JENNA VORIS | STAFF COLUMNIST
It’s Saturday morning of Homecoming weekend and campus is buzzing. Alumni wander the streets, reminiscing on their glory days while determined dog owners dress their four-legged friends in crazy costumes for a chance to win the elusive title of Best in Show at the Bulldog Beauty Contest.
Students from Greek houses get a chance to add to the Butler University legacy by participating in different events throughout the weekend. From chariot races to the Homecoming parade, it’s not unusual to see proud Greeks sporting their letters and hyping the crowds.
For first-year students, commuters and students not affiliated with any Greek house, there are options as well.
The university pairs sororities and fraternities with residence halls and campus apartments in an attempt to involve everyone in the festivities of Homecoming. But are they successful?
For sophomore Maria Rapisarda, the answer is no.
“I don’t like how [Homecoming] is a mostly Greek event,” she said. “It makes people who aren’t Greek feel very excluded.”
Rapisarda suggested there should be more opportunities for independent students to get involved, such as having every residence hall decorate its own lawn or having an online voting poll for themes.
“If you’re going to have it be Greeks paired with non-Greeks, they should have it so that those people who aren’t Greek have a way to be involved and showcase their skills,” Rapisarda said.
Sophomore Chelsea Yedinak said that there was another issue with Homecoming weekend being dominated by Greek life: the lack of information reaching the student body.
“I never know when anything is happening because it’s not publicized for anyone until the day before,” Yedinak said.
That’s when I realized that I also had no clue what was going on during Homecoming weekend. I heard the theme was cartoons, but I did not know what that meant. I did not know which houses were doing what, or even what house I was paired with as a student in a campus apartment.

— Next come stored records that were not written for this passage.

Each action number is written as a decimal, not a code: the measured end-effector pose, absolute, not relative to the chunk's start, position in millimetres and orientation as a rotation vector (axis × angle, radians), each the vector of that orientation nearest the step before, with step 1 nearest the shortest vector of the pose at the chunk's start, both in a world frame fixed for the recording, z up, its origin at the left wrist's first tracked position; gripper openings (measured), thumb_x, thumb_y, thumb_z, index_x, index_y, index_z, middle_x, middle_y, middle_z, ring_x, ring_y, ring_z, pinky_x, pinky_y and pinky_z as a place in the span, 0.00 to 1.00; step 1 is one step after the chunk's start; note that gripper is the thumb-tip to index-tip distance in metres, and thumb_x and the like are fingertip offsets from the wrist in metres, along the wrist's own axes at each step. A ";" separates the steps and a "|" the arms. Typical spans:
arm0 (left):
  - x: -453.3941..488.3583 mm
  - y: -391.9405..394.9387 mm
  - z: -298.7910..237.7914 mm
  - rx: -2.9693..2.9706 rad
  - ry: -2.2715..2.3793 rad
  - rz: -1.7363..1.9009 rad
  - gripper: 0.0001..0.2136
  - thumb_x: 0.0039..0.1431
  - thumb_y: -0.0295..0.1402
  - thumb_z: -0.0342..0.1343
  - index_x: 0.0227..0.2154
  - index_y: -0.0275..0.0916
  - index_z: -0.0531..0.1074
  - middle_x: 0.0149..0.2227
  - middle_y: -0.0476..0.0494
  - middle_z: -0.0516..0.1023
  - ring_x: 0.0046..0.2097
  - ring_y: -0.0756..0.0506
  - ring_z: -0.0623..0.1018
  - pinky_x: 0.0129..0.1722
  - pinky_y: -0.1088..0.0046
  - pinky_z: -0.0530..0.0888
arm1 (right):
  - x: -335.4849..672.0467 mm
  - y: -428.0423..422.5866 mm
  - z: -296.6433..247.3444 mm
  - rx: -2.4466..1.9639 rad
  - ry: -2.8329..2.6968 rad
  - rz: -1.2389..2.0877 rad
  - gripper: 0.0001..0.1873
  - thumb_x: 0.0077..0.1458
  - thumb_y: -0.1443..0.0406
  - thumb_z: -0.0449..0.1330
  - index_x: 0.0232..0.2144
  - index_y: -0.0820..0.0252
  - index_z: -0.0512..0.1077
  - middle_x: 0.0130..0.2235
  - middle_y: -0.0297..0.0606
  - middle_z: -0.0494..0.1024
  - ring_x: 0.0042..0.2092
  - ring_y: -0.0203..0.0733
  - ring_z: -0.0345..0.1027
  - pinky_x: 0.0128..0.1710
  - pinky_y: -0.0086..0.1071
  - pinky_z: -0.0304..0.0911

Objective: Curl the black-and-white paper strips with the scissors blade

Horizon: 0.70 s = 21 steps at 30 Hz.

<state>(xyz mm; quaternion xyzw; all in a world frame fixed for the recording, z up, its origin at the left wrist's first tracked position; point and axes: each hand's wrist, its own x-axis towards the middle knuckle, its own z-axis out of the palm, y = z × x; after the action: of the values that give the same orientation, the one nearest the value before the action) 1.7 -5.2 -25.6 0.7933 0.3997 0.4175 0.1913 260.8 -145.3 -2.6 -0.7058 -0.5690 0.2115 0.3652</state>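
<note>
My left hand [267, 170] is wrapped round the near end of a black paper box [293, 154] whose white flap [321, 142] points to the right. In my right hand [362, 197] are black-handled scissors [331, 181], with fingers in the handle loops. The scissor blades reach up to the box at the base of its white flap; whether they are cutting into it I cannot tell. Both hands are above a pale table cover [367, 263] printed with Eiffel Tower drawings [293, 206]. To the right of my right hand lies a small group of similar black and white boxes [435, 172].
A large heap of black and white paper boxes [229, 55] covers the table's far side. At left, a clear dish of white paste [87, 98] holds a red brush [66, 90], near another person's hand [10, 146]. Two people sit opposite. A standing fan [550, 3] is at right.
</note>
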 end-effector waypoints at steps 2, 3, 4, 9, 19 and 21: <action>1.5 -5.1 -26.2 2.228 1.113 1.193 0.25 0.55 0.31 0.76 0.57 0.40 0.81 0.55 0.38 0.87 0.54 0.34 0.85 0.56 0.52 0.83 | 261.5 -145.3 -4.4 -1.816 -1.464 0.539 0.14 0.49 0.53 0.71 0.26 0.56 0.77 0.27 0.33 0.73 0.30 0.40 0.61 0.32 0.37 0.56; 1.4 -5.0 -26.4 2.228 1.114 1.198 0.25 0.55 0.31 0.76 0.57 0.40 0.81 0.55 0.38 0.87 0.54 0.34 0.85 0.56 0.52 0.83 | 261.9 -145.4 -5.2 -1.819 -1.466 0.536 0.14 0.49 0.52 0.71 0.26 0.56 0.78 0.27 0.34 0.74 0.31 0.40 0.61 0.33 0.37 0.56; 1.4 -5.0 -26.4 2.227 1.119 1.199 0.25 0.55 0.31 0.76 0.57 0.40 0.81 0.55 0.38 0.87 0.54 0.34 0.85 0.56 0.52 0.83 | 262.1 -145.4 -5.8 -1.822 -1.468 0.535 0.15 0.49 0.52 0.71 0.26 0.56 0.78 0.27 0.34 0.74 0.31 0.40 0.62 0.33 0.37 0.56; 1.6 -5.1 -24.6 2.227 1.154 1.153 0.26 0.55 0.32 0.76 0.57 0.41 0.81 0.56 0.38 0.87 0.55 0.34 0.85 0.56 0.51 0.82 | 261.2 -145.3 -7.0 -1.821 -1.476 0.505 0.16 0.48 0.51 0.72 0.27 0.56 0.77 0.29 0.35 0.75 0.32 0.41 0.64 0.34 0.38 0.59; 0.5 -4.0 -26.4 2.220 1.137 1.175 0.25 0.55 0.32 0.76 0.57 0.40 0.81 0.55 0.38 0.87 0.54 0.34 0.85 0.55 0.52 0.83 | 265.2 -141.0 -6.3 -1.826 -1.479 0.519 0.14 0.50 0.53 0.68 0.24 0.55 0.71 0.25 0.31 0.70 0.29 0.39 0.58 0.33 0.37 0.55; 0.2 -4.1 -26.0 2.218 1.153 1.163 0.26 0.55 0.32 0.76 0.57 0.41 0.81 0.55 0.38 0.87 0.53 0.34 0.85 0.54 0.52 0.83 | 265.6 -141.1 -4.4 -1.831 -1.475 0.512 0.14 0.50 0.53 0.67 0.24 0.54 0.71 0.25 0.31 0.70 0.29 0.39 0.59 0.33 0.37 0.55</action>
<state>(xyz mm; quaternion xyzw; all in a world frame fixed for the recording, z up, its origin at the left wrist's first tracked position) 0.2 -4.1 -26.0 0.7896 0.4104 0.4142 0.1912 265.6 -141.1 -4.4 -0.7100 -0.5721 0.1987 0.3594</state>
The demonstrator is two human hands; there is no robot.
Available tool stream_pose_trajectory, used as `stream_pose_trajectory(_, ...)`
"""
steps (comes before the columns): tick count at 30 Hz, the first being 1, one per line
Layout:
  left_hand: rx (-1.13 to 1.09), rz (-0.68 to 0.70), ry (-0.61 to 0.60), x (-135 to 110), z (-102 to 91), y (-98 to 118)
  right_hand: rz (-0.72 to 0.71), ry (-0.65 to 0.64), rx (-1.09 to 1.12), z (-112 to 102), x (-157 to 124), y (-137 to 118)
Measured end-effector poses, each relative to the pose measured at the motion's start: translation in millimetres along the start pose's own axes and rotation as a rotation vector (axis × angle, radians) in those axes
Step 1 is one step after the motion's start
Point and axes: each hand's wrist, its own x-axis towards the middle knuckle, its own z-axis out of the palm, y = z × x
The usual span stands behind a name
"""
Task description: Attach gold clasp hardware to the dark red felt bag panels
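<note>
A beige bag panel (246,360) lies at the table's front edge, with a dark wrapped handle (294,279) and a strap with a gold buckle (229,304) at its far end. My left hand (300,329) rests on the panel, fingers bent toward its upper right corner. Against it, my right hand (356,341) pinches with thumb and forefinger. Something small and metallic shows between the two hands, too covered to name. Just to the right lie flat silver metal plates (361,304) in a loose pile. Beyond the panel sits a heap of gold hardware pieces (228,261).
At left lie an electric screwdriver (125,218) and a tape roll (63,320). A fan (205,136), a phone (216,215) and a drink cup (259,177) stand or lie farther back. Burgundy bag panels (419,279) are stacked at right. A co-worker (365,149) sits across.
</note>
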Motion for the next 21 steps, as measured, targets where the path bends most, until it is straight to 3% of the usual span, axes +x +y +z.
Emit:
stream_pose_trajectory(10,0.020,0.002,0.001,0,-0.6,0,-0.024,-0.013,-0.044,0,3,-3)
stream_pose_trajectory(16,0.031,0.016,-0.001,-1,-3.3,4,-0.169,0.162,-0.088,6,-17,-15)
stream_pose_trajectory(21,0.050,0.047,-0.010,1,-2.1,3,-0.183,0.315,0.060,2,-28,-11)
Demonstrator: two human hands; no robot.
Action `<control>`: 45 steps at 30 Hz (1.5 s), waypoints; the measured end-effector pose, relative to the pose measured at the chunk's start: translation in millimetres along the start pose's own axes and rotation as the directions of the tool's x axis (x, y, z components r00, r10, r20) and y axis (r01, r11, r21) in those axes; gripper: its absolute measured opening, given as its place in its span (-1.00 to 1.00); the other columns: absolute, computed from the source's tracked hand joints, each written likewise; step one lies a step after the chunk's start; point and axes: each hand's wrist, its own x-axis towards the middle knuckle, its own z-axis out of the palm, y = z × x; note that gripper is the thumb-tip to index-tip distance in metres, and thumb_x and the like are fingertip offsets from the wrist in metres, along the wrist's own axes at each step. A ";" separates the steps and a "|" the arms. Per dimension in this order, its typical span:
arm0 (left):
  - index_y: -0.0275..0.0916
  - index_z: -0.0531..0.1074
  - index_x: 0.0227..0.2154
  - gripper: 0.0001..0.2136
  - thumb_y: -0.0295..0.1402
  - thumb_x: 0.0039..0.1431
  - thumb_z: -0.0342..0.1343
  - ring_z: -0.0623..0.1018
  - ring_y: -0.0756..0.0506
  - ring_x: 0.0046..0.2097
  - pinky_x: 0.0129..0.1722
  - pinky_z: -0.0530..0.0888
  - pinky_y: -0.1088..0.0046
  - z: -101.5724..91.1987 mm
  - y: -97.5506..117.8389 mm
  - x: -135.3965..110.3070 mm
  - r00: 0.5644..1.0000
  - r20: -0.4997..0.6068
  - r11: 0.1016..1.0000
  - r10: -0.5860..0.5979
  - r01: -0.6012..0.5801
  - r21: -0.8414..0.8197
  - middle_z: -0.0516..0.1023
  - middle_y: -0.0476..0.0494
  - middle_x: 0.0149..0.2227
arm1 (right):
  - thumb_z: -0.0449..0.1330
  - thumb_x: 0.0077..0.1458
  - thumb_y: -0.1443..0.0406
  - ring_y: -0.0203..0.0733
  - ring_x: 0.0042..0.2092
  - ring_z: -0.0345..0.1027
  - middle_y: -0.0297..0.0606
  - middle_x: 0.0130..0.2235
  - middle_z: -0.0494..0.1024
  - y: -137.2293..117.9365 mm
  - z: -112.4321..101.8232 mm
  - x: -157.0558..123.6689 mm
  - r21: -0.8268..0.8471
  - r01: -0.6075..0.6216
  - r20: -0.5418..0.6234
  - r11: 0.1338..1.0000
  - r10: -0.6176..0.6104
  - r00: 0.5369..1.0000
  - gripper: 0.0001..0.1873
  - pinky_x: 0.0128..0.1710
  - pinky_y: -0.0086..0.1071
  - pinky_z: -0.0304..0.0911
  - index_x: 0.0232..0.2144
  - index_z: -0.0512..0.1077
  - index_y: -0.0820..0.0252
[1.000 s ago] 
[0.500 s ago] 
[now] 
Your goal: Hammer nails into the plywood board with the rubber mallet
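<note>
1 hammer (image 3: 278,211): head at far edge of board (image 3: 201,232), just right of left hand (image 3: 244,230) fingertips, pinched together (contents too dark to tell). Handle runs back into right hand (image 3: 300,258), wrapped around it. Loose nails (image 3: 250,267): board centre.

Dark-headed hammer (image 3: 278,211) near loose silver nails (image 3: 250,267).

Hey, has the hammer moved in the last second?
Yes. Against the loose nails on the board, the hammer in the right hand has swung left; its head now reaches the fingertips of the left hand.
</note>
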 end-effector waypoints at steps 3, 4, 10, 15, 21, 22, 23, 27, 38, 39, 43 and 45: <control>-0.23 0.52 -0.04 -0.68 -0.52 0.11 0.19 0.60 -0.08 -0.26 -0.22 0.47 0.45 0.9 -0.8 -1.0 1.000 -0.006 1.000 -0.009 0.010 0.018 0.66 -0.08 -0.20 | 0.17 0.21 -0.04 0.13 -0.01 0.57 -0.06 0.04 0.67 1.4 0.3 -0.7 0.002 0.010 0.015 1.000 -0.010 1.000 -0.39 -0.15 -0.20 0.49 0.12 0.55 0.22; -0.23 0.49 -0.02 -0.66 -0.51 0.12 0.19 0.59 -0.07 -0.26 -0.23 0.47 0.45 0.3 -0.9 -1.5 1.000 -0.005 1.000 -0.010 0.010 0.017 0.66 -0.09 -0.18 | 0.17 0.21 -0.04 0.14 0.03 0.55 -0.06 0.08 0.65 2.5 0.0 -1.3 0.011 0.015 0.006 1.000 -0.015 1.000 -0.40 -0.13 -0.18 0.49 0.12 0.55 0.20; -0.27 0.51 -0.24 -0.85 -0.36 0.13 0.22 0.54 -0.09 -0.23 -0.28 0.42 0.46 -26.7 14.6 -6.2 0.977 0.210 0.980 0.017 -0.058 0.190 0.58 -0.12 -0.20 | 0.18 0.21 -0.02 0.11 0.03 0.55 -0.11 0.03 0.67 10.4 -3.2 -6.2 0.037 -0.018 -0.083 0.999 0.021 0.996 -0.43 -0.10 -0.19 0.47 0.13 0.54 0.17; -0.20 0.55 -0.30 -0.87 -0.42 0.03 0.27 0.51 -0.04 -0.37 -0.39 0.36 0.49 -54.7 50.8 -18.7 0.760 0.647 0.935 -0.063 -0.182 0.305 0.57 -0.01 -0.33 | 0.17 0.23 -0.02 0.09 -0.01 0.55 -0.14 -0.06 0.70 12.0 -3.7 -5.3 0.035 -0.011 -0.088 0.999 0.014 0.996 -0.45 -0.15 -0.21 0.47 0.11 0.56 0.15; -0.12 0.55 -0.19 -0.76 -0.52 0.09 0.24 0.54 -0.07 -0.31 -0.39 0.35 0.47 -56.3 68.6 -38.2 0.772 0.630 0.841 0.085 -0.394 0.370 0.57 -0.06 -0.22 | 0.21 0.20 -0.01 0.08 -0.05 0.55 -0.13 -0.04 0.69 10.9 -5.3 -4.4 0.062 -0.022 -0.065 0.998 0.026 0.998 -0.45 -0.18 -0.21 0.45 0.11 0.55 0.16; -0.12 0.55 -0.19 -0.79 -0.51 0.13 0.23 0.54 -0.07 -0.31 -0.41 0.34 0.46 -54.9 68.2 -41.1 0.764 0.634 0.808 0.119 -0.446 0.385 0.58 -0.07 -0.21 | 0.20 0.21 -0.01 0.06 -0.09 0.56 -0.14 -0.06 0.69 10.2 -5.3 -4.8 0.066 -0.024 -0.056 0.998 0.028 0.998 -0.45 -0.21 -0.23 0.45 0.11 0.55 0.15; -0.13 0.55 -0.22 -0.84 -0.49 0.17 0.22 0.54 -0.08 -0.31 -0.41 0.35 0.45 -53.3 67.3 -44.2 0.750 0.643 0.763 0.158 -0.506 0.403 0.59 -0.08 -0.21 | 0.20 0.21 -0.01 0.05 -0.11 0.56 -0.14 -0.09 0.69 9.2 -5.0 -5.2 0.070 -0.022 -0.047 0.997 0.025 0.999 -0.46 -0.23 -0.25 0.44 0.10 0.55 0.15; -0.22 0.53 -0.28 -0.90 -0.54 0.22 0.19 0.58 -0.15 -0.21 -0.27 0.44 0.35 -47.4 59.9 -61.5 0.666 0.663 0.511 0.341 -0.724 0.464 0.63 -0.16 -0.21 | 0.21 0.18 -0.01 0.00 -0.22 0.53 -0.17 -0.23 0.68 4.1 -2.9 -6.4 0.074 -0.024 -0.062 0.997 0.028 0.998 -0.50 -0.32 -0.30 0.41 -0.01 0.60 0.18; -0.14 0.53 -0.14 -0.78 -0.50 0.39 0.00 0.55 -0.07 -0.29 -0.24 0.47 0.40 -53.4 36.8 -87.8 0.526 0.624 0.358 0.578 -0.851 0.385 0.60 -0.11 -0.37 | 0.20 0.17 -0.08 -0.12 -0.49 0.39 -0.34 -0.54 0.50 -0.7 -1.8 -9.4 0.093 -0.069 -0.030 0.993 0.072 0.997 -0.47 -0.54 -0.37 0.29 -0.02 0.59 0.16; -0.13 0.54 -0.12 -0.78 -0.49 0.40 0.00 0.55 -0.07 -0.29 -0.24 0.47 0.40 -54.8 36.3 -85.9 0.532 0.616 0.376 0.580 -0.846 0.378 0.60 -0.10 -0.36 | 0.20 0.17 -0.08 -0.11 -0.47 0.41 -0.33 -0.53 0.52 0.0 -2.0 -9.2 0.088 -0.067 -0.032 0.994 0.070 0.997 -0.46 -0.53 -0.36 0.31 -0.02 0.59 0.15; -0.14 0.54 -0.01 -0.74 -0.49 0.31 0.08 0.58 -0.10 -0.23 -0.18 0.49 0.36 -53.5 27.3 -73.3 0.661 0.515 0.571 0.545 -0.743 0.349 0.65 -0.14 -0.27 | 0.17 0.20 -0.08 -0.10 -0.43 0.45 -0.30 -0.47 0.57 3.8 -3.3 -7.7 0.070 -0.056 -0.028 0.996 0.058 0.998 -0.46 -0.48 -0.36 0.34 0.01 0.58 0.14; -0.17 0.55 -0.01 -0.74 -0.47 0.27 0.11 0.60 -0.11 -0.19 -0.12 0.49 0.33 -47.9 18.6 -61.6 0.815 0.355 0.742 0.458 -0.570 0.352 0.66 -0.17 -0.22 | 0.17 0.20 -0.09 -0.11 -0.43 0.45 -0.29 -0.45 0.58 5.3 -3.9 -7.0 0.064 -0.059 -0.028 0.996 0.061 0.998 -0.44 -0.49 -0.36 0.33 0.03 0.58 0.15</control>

A quick search of the Butler website for “Homecoming 2015” led me to a page that listed the schedule for the weekend but provided no more information on what I could do to get involved in the events.
The Butler Connection was a little more helpful, clearly listing the theme and pairings between Greek houses and residence halls. It even kindly told me when the next Homecoming event but never what that event was.
“There needs to be more publicity about it so we know about it sooner,” Yedinak said. “It needs to be the kind of thing that’s in the (Butler) Connection every day.”
Sophomore Catie Liggett, member of Delta Gamma sorority, said before she was in a Greek house, her knowledge of the Homecoming events was limited.
“Last year, living in Ross (Hall), I never really knew what was going on,” Liggett said. “You would kind of hear about the events, but you never had enough information to want to go.”
Maybe the issue with students feeling left out of Homecoming isn’t a question of exclusion from Greek events by Greek students, but rather a problem with the lack of information being distributed from the university itself.
Butler should utilize advertising and social media posts more in an effort to get every student on campus involved in Homecoming festivities. If that happens, the amount of people at events– and those actively participating in those events– would increase.
After all, isn’t that the Butler Way?